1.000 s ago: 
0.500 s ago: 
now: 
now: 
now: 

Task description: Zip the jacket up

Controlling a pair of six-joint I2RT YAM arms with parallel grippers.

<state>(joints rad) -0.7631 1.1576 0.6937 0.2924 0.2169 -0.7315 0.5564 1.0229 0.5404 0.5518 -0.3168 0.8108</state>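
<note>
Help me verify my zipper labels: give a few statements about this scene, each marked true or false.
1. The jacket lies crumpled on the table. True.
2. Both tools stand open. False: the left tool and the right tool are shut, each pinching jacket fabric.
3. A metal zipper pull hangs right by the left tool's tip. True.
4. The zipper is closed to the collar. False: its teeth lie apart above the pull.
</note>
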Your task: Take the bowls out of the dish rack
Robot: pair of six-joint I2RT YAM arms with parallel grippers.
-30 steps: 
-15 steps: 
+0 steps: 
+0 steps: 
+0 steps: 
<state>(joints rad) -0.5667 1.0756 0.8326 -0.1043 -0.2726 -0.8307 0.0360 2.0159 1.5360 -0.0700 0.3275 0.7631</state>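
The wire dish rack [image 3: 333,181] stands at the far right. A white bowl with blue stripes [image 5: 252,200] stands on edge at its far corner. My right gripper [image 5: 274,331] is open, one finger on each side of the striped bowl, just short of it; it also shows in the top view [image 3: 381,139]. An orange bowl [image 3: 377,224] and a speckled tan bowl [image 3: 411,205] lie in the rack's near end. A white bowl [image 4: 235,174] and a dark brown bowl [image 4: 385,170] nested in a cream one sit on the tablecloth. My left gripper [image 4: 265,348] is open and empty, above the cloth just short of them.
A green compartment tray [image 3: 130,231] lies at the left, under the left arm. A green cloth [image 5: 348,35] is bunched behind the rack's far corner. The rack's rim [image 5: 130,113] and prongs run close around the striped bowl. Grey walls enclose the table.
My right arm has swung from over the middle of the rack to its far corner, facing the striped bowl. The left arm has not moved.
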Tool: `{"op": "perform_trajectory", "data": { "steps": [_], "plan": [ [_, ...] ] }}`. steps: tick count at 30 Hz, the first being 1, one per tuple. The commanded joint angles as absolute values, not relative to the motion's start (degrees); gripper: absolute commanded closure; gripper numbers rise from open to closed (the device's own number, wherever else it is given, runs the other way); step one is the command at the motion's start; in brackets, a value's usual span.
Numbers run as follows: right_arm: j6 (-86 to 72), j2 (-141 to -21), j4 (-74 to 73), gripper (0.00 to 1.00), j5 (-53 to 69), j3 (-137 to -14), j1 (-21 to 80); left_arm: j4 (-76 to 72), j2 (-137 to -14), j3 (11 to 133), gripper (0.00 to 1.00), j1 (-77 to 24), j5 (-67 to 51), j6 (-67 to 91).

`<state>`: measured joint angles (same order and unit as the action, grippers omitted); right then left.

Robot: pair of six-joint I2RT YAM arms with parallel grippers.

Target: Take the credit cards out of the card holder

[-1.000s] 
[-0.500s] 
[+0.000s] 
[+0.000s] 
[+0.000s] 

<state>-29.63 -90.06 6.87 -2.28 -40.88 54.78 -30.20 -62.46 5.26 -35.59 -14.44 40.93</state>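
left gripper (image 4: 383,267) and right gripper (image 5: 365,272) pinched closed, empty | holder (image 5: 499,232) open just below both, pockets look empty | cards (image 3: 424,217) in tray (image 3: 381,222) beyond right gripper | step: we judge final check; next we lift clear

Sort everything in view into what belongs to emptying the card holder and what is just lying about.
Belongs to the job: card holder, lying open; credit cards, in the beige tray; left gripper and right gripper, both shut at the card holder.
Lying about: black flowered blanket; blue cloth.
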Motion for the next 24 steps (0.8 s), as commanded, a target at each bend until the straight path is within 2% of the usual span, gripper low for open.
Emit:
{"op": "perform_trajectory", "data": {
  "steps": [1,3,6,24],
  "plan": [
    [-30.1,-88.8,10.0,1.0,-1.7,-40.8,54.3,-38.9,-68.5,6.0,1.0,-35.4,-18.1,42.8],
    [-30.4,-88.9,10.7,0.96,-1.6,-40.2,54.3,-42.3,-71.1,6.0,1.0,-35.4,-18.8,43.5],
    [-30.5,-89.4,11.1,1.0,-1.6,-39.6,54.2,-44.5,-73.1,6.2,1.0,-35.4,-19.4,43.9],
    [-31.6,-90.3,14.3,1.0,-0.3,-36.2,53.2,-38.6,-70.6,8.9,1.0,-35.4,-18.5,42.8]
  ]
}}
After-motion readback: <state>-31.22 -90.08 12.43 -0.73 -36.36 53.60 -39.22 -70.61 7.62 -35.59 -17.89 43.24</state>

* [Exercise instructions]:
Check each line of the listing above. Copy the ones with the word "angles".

* [Task output]:
Tool: `{"op": "perform_trajectory", "data": { "steps": [_], "plan": [ [_, ...] ] }}`. steps: tick count at 30 Hz, the first being 1, one per tuple. The commanded joint angles as absolute values, not relative to the motion's start (degrees); gripper: absolute commanded closure; gripper numbers rise from open to closed (the device's own number, wherever else it is given, runs the other way); step one is the command at the motion's start; in brackets, a value's usual span.
`<state>`: measured joint angles (same order and unit as the action, grippers omitted); right then left.

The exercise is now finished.